Vaccination protects seniors from serious illness
Vaccines are a simple, quick, and inexpensive way to protect seniors from serious illness.
Vaccines are important because people aged 65 and older have weaker immune systems or ongoing health conditions that put them at higher risk of complications from vaccine-preventable diseases.
For example, about 320,000 people get pneumococcal pneumonia every year, which leads to over 150,000 hospitalizations and 5,000 deaths, mostly among older adults.
We explain why vaccines are essential for senior health and share the top 4 recommended vaccines for seniors.
Why vaccination is important for senior health
The most important reason to keep up to date with vaccinations is that seniors are more vulnerable to serious and possibly life-threatening infections.
Older adults also need to keep vaccines current because:
- They might not have been vaccinated as a child
- New or more effective vaccinations might be available now
- Their immunity could have faded over time
4 recommended vaccines for seniors
Seniors should discuss these 4 vaccinations with their doctors:
- Pneumonia – PPSV23 and possibly PCV13 as well (talk to doctor)
- Shingles vaccine
- Tetanus-diptheria-pertussis (Tdap)
Note: The CDC recommends that people over 65 years old ask their doctor if getting both pneumonia vaccines will better protect them from sepsis (bacterial infection in blood), meningitis, and pneumonia.
Bring the CDC vaccine schedule to doctor’s appointments
The CDC created a handy adult vaccine schedule that shows which vaccines are recommended at which ages.
Print it out and take it to your older adult’s next doctor appointment.
The schedule helps you find out more about vaccines they might need and make sure they aren’t missing important vaccines that would help protect their health.
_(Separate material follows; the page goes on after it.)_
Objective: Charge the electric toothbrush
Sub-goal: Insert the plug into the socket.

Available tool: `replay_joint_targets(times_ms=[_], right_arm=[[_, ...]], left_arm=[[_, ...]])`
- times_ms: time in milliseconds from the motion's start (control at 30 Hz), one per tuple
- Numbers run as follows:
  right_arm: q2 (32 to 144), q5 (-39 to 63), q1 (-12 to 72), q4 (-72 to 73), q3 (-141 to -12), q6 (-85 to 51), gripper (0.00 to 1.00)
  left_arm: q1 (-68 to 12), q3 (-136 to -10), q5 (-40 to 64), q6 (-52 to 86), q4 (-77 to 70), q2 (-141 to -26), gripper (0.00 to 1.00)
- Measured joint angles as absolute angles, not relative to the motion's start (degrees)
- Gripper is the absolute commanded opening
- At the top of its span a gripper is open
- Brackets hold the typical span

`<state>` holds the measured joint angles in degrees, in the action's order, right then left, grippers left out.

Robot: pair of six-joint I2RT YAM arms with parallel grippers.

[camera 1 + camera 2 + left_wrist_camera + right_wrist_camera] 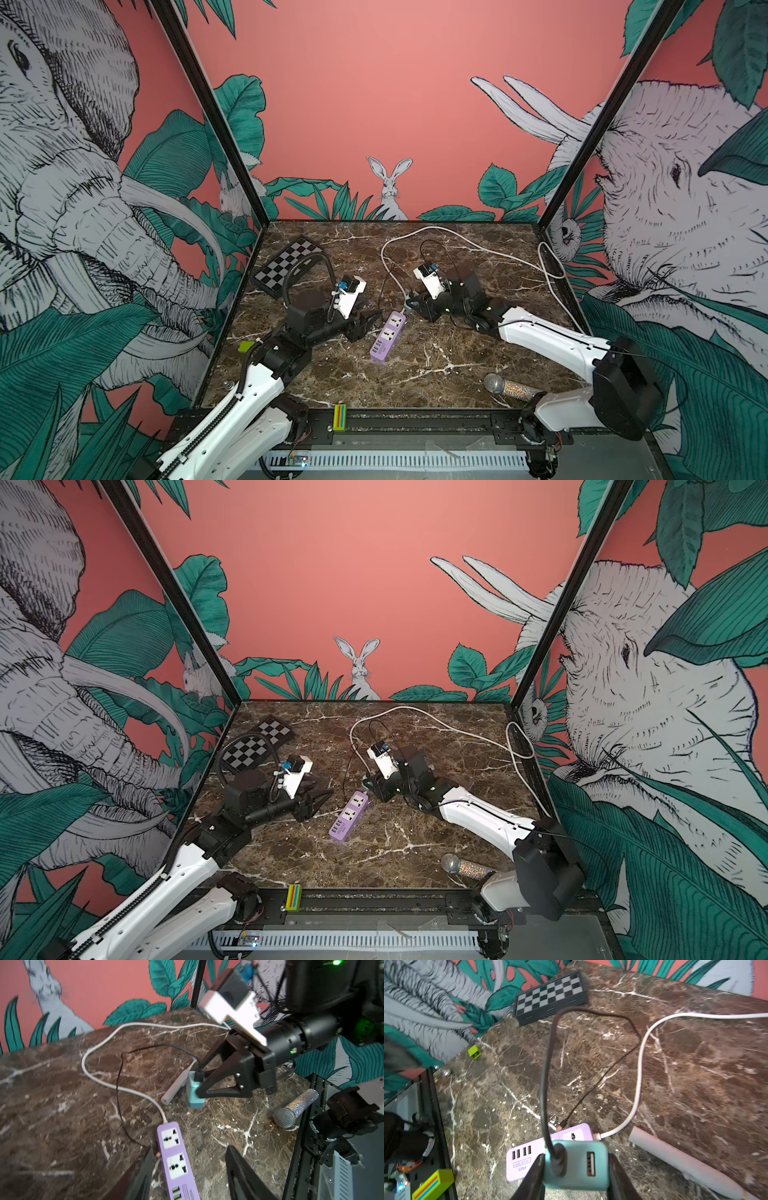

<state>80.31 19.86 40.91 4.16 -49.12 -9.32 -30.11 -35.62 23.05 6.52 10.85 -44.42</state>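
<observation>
The electric toothbrush [176,1088], a slim pale wand, lies flat on the marble table [436,365] beside the far end of the purple power strip [388,336]; it also shows in the right wrist view [685,1159]. My right gripper [576,1159] is shut on a teal USB charger [577,1165] just above the strip's end, right next to the toothbrush. A black cable [548,1064] is plugged into the charger, and its loose orange-tipped end [562,1124] rests by the strip. My left gripper [190,1148] stands open and empty over the strip's left side.
A folded chessboard [286,266] lies at the back left. A glittery microphone [511,386] rests front right by the right arm's base. The strip's white cord [478,245] loops across the back. A green block [246,345] sits at the left edge.
</observation>
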Motion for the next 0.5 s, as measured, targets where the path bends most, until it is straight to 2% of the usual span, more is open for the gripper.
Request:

Pro tip: An easy way of taking notes is to circle the vaccines the doctor recommends. If your older adult isn’t getting the shots right away, you’ll be able to remember which ones are needed in the future. If they get the vaccines right away, you can write the date next to each vaccine they received and have your own record.
CDC online vaccine finder creates a custom list for doctors
Another quick way to figure out which vaccines you should ask your older adult’s doctor about is to take the CDC’s online vaccine quiz.
Answer 10 simple yes/no questions to get a list of recommended vaccines to print out and show to your older adult’s doctor.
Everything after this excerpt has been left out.